- [EXERCISE DATA]:

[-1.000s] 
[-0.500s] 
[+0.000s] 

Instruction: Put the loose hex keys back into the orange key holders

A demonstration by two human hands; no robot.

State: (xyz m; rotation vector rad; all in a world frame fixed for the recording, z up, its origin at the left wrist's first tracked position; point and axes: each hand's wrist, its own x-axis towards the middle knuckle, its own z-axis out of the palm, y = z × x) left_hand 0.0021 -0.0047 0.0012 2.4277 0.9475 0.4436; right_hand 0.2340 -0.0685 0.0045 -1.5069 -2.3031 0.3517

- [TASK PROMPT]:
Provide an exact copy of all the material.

- [RESULT BELOW]:
[-1.000s] 
[-0.500s] 
[+0.000s] 

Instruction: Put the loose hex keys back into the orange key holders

A demonstration by two human hands; no robot.

State: (xyz m; rotation vector rad; all in a world frame fixed for the recording, z up, its origin at the left wrist's first tracked position; point and axes: each hand's wrist, its own x-axis towards the middle knuckle, its own z-axis out of the palm, y = z × x) left_hand 0.0021 -0.0047 0.0012 2.4277 0.9475 0.4436; right_hand 0.2340 -0.0685 0.0045 -1.5069 -2.3031 0.3517

The response is now finished.